Other interesting omissions: Jake Irwin, who was #10 on BA’s list but doesn’t make Fangraph’s list. Jackson Tetreault‘s stock has plummeted; he was once on the breach of being a top 10 prospect for the system and now isn’t even being mentioned.
Nick Raquet, our 2017 3rd rounder, also does not appear anywhere in this list despite his slot-value bonus that year. He joins a less-than-illustrious history of 3rd rounders by this organization (year by year starting with 2018 Reid Schaller, Raquet, Jesus Luzardo, Rhett Wiseman, Jakson Reetz , Drew Ward, Brett Mooneyham.
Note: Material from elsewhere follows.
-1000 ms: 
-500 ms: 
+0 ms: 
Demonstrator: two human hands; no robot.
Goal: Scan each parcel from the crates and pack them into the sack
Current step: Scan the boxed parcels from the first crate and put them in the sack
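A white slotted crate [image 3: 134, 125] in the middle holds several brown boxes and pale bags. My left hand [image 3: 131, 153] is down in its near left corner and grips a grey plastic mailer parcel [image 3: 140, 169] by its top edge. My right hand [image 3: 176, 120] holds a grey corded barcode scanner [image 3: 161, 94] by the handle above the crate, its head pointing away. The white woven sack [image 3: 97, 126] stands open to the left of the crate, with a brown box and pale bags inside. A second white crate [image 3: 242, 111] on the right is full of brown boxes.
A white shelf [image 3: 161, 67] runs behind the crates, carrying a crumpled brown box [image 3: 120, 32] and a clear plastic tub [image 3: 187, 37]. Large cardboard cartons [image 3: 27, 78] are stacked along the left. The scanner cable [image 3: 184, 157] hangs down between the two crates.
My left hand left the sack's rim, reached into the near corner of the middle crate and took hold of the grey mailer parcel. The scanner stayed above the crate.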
Matthew Purke, Rick Hague, and Trevor Holder in 2009. For the record, that’s 10 years and one legitimate prospect or guy who worked out (that being Luzardo .. who will succeed for someone else). That’s pretty ridiculous. (2008 was Danny Espinosa, so i don’t want to be accused of arbitrary end-points).
The system still seems kind of top-heavy; 3-4 sure things, then a bunch of question marks. i”d guess we’re ranked in the 16-20 range among the 30 teams as a system.
Lets be more positive; there’s a slew of names on this 2019 Fangraphs list who have literally never been mentioned on any other list that i’ve tracked. So lets focus on them:
- #9 Israel Pineda, an 18yr old Catcher who just held his own in Short-A against a bunch of guys 3 years his senior. Maybe we’re finally developing a catcher that can make it?
- #11 Tanner Rainey: our trade bounty in the Tanner Roark salary dump. He’s not much of a “prospect” in that he’s 26 and is a AAA/4-A guy already. But he does have a big arm and seems like he could be a 6th/7th inning solution soon.
- #12 Malvin Pena, a 2014 IFA signing who signed for so little that he’s not even mentioned in the press releases from the time (meaning, he probably signed for like $5k). Fangraphs complains about his mechanics, but he walked just 7 guys in 50 innings this year while making it to Low-A as a 21 yr old who has lost two full seasons to injury). I think he starts in the Low-A rotation again in 2019 as they build his innings back up and see if he can improve on his already decent 2018 performance.
- #17 Taylor Guilbeau: we just talked about him with Rule-5; he was eligible but didn’t get picked, despite switching to the bullpen and halving his ERA. I think he appears on this list mostly due to his AFL performance. I’m hoping he quickly becomes a LOOGY option for the big-league club in perhaps a year and a half or so.
- #18 Jeremy De La Rosa, a $300k IFA signing this past June, and already on the list. The thing that I noted: 6’1″ and he hasn’t turned 17 yet.
- #19 Jordan Mills, another guy I thought took great strides forward in 2018 and was a Rule5 threat to get drafted. He’s a step ahead of Guilbeau in terms of being an option for the big club; not bad for a MLFA signing a year ago.
- #20 Joan Adon, part of the massive 2016 IFA class, but probably paid a pittance compared to the 6- and 7-figure deals there. Now 20, he fared pretty well in the GCL then struggled in Short-A. He’ll be in his age 20 season in 2019 so he’s a bit ahead of the curve as compared to (say) a college-age draftee who is his same age. No matter; he’s the 20th ranked prospect on a list where usually only guys in the top 4-5 ever make the majors.
- #21 Ben Braymer, one of my favorite Nats prospects right now. 18th rounder in 2016, he solved two successive lower levels in two successive years, then went to the AFL this past October. He’s still a year away from Rule-5 but signed for relatively nothing ($100k bonus in the 18th out of Auburn).
fyi, here’s an updated link to my now massive Nats prospects Rankings xls: https://docs.google.com/spreadsheets/d/1rTcspPOLJH685G9PUlmTlHU1g9AtlX4-Z9pOWP92Ne8/edit?usp=sharing
It now has more than 125 system rankings dating to the beginnings of the franchise in Washington.